- **Task description**:
Transcribe the listing in full, excluding any pictures.
· · · · ·
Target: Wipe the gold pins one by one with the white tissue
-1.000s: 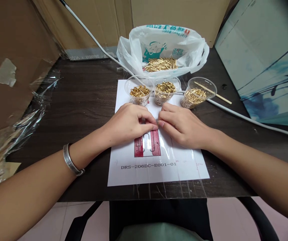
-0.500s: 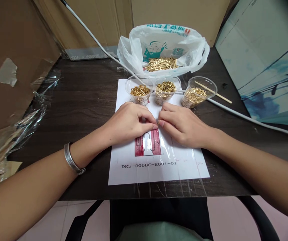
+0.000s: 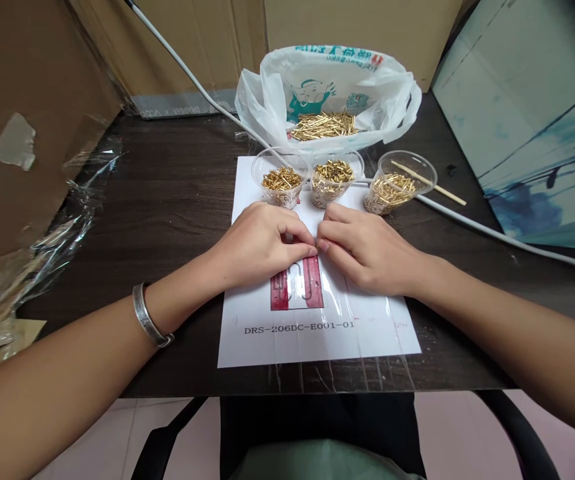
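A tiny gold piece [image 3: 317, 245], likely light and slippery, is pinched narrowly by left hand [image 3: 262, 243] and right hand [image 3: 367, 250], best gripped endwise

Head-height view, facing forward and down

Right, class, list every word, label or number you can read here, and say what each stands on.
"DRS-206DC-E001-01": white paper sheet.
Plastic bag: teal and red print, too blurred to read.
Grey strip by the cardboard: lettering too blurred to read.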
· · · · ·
- **Output for this task**:
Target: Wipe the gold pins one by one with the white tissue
-1.000s: 
-0.500s: 
+0.000s: 
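A tiny gold piece [image 3: 317, 245], likely light and slippery, is pinched narrowly by left hand [image 3: 262, 243] and right hand [image 3: 367, 250], best gripped endwise

Head-height view, facing forward and down

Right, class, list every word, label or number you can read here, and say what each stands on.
"DRS-206DC-E001-01": white paper sheet.
Plastic bag: teal and red print, too blurred to read.
Grey strip by the cardboard: lettering too blurred to read.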

No more output is required for the exercise.